Judge Releases the Four Damascus High School Students on Bond After Details of 'Brooming' Ra
A Montgomery County Circuit Judge ordered the four, 15-year-old Damascus football players, charged with the rape and attempted rape of their teammates be released on bond on Monday after prosecutors outlined the violent and shocking details of the attacks in court.
Deputy State’s Attorney Peter Feeney told District Court Judge John Moffett the details of the attack that prosecutors say took place before the Damascus junior varsity football team was to have the final practice of the season on Oct. 31. Prosecutors say the four boys, who are being charged as adults, and fifth boy still charged but as a juvenile attacked four freshmen in the locker room at Damascus High School, beating and stomping the victims, and anally raping one victim with a wooden broomstick, and attempting to do the same to three others.

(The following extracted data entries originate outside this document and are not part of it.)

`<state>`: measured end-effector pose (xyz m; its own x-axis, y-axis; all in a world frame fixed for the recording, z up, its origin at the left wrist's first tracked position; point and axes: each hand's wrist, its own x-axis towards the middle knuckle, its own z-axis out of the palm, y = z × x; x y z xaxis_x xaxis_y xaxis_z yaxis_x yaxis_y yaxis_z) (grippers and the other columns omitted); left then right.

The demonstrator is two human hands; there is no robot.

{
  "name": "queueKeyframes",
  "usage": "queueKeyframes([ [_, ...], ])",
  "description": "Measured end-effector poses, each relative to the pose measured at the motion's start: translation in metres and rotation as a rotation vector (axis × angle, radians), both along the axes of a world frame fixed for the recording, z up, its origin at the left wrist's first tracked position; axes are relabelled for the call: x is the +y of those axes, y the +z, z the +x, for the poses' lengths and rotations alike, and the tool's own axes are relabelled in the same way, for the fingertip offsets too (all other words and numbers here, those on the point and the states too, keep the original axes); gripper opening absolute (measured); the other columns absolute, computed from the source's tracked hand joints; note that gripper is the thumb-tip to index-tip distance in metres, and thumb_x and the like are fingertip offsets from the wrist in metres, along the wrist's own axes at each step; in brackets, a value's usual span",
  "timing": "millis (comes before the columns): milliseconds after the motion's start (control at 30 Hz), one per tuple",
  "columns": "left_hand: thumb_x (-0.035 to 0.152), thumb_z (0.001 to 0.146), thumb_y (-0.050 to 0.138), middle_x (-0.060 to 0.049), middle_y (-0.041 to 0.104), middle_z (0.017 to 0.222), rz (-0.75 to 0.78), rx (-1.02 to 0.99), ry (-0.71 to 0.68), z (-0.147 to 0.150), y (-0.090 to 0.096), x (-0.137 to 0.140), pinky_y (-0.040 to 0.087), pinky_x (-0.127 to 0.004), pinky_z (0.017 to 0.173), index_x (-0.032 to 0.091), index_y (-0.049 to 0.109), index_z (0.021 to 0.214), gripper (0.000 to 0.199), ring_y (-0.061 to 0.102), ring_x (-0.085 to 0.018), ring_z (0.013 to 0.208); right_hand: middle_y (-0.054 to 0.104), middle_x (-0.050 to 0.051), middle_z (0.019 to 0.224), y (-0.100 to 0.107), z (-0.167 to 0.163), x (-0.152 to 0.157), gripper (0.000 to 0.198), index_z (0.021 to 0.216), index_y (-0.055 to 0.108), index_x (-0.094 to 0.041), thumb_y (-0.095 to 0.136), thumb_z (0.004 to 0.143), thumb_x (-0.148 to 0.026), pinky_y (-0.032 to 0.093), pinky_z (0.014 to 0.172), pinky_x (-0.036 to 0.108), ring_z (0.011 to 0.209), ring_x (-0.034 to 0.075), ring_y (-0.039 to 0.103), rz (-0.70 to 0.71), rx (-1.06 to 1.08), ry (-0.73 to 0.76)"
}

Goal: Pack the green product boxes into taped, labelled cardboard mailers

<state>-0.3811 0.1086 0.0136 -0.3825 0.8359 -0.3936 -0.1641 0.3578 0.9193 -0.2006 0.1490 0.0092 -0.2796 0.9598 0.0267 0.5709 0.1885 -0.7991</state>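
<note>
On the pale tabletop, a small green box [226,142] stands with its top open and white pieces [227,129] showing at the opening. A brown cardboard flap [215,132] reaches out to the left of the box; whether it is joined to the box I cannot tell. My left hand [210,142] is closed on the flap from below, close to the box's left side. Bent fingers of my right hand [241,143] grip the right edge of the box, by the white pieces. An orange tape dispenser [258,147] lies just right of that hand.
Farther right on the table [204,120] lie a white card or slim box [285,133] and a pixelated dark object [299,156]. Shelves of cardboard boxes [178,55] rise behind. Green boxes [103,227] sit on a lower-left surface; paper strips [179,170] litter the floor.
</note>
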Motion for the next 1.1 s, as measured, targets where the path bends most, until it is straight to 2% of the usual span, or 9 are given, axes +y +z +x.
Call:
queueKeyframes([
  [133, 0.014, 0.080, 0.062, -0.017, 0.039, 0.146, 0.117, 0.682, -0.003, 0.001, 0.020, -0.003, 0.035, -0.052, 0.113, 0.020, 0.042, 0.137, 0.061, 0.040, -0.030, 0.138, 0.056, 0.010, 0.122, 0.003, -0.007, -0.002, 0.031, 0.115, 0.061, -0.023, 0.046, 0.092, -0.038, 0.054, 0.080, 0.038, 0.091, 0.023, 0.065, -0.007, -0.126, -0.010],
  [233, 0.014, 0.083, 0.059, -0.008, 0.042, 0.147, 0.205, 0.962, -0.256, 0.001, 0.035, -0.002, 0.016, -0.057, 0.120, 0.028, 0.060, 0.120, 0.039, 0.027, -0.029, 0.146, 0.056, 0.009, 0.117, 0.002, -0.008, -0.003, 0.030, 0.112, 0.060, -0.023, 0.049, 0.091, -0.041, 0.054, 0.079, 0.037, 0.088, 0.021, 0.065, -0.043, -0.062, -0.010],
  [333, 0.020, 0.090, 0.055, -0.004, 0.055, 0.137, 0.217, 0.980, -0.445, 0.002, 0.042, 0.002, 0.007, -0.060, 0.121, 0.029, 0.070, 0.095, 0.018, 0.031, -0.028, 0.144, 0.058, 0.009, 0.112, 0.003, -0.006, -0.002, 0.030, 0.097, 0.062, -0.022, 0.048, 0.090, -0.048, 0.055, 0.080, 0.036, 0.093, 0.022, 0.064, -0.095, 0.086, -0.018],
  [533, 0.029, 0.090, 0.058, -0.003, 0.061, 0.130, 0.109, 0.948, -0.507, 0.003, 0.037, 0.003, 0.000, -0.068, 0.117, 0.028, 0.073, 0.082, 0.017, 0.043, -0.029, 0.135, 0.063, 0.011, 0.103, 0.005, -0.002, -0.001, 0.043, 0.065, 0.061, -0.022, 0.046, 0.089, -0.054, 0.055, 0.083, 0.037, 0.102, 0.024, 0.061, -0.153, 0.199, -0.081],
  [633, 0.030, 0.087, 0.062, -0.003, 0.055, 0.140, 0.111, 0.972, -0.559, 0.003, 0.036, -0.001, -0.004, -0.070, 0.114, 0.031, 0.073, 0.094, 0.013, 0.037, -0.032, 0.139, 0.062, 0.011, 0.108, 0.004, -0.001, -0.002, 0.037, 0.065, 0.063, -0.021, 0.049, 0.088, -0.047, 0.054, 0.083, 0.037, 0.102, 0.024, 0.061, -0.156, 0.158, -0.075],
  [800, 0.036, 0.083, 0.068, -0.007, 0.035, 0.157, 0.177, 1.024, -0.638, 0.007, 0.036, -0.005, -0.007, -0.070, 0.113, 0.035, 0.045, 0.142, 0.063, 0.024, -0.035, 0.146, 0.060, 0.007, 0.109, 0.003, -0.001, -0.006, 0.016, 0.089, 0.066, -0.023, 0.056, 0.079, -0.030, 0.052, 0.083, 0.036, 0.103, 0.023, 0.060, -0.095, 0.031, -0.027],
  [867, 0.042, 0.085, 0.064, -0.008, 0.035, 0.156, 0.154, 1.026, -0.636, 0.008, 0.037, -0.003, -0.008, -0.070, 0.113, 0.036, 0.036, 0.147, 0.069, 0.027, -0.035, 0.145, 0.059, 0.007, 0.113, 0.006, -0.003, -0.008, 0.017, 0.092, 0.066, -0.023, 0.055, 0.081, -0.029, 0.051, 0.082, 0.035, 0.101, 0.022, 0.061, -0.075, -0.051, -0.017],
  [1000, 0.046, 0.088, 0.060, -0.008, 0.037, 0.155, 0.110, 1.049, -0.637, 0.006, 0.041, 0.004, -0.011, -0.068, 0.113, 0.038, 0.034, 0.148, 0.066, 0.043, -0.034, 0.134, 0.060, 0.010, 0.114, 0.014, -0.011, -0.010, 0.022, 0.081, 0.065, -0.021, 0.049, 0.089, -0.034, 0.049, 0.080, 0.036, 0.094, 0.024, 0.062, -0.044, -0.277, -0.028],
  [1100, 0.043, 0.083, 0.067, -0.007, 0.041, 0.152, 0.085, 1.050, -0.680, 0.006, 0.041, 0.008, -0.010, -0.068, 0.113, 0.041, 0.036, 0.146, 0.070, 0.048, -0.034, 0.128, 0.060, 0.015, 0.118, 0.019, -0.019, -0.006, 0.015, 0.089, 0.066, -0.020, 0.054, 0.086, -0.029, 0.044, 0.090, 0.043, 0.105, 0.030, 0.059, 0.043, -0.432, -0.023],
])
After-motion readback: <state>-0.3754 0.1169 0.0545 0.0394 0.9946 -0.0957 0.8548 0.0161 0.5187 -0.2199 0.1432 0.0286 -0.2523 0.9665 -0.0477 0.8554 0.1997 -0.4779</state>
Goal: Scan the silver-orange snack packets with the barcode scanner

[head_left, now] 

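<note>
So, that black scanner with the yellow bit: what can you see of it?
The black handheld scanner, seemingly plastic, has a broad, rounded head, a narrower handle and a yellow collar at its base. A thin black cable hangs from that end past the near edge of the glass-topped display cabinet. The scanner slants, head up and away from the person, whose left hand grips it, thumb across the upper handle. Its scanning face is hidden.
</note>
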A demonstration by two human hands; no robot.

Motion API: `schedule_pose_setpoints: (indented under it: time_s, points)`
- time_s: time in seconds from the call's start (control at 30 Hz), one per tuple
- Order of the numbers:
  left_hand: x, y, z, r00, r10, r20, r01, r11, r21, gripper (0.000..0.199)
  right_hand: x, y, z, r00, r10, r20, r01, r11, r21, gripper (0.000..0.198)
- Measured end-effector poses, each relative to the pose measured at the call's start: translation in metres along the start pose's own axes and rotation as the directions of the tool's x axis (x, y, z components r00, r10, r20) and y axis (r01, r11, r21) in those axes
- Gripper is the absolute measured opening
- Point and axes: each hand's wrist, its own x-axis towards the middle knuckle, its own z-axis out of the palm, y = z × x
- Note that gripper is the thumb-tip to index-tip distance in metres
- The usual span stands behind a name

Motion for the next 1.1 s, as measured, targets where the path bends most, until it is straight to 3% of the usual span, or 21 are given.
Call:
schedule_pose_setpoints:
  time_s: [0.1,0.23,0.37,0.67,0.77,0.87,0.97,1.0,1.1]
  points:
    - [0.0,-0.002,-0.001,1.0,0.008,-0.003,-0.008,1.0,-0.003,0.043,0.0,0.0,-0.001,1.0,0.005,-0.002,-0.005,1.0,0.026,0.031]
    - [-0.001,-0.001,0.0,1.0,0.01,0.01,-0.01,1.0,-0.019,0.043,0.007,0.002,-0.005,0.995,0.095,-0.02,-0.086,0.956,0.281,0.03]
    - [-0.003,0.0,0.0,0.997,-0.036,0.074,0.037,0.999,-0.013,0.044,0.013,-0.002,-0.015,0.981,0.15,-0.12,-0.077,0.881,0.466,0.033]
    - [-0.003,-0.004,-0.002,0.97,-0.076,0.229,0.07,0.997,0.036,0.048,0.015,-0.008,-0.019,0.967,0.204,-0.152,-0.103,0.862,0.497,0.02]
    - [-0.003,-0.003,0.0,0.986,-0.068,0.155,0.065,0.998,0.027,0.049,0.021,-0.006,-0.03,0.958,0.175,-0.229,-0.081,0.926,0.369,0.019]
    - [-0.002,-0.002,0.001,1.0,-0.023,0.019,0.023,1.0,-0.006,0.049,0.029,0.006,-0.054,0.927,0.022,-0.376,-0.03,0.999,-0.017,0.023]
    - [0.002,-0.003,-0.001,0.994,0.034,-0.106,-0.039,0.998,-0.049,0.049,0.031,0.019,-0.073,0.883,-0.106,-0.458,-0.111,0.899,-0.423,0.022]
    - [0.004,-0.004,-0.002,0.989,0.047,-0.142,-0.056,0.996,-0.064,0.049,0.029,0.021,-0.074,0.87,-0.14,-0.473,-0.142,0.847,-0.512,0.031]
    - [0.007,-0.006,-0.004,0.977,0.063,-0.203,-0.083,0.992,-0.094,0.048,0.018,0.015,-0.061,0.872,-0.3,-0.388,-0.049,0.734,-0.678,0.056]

Feeney said the four teens have each been charged with one count of First Degree Rape, three counts Attempted First Degree Rape, and one count of Conspiracy to Commit Rape.
Feeney presented amended charges in court today, which differs from the initial charges filed last Wednesday. The initial charges included two rapes, and two attempted rapes, and one count of Conspiracy to Commit Rape. At a press conference after the bond hearing, State’s Attorney John McCarthy explained that his office did not believe the initial charges were supported by the findings of the investigation, so the charges were amended.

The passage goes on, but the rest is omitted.